It'd help if I could see where I was grinding to.

This installment of the Sonic series once again deviates from the title's focus to include episodes with the always brooding Shadow the Hedgehog and nasally and annoying newcomer Silver the Hedgehog. Apparently the twenty characters Sonic Team pulled from their collective butts to put into Sonic games wasn't enough, so they added this psychic hedgehog into the fray. Shadow's levels are similar to Sonic's except that include vehicles in them. Why a speedy hedgehog would need vehicles is beyond me, but we're dealing with Sonic Team so anything is fair game with them involved. Silver's level are more puzzle oriented as he uses his telekinetic powers to move boxes, make platforms, and stop missiles to fling them at enemies. Truly I'd prefer a focus to actually be on the person the game was made after, but Silver is an intuitive addition to the series.

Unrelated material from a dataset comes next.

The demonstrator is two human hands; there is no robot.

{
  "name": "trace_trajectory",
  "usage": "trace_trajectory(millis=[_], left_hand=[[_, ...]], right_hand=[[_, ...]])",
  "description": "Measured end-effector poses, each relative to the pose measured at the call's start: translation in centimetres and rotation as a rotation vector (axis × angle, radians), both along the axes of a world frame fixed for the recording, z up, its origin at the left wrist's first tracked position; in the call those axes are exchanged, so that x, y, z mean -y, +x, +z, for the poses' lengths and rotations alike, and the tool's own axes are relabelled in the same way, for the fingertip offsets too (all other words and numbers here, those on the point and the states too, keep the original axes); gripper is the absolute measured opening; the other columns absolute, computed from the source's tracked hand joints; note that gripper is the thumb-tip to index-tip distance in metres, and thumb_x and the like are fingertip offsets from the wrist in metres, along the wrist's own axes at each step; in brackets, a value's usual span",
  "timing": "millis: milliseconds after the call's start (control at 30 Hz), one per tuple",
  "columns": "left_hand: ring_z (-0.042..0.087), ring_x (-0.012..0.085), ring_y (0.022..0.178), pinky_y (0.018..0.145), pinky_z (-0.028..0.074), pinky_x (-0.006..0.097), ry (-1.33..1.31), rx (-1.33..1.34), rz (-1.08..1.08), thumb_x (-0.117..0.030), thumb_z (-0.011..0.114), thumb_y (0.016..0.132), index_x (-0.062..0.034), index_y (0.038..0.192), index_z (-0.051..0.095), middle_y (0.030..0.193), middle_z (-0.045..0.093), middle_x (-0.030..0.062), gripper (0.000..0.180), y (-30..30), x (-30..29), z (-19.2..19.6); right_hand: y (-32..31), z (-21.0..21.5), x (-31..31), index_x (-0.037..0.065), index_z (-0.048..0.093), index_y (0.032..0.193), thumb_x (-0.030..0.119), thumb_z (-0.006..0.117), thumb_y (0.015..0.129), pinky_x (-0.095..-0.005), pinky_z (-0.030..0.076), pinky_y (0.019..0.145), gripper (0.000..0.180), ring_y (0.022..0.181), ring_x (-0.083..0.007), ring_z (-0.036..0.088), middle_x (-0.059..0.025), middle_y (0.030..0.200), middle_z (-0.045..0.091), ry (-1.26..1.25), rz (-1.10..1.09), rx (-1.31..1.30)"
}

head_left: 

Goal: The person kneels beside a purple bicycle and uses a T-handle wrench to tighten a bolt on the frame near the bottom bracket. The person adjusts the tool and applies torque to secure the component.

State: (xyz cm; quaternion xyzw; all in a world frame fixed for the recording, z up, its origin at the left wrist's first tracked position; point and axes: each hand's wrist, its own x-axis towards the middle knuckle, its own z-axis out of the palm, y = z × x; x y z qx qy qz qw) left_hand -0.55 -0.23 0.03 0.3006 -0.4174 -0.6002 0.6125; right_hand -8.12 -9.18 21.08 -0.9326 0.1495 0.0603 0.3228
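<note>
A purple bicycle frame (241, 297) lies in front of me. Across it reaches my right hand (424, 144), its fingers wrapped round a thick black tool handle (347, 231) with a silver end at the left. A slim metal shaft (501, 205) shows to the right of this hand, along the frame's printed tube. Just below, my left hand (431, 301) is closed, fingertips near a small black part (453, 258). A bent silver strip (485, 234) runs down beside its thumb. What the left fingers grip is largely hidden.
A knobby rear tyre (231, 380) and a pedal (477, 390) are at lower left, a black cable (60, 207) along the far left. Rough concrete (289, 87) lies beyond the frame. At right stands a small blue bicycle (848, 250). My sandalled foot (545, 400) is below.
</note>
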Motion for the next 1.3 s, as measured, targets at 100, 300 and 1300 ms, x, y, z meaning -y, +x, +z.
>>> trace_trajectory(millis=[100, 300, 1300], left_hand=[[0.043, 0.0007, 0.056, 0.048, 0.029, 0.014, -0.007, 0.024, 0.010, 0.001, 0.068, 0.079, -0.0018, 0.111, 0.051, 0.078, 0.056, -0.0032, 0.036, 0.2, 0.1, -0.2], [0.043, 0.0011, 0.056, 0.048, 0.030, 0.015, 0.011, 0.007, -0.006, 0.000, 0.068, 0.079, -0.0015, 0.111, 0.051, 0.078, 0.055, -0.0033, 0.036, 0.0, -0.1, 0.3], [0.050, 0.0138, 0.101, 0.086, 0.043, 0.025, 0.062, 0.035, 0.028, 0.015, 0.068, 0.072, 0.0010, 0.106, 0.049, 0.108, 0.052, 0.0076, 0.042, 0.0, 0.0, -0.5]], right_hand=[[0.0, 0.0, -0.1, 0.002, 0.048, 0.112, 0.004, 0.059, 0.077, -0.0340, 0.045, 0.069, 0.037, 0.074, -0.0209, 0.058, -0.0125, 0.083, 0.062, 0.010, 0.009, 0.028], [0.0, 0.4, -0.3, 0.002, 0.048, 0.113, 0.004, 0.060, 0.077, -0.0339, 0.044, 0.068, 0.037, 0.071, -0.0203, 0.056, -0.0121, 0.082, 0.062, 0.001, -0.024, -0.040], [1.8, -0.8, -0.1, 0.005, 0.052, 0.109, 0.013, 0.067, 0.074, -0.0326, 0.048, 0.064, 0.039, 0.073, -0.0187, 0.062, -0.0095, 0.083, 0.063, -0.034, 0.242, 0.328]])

A beef I have with game is one that I had with Sonic Adventure-- the over-world. Sonic is meant to be a fast-paced game. However, the tedious, uninspired world maps filled with boring side missions (which not only take fifteen seconds to load a mission, but it also takes fifteen seconds just to load the freaking mission request!!) that don't add anything to experience besides ennui.

Two positives that I will compliment are 1) the fantastic soundtrack-- a series staple-- is both pumping, riveting, and memorable, and 2) the story. Some will like it and some will hate it, but that truly goes for anything in this world.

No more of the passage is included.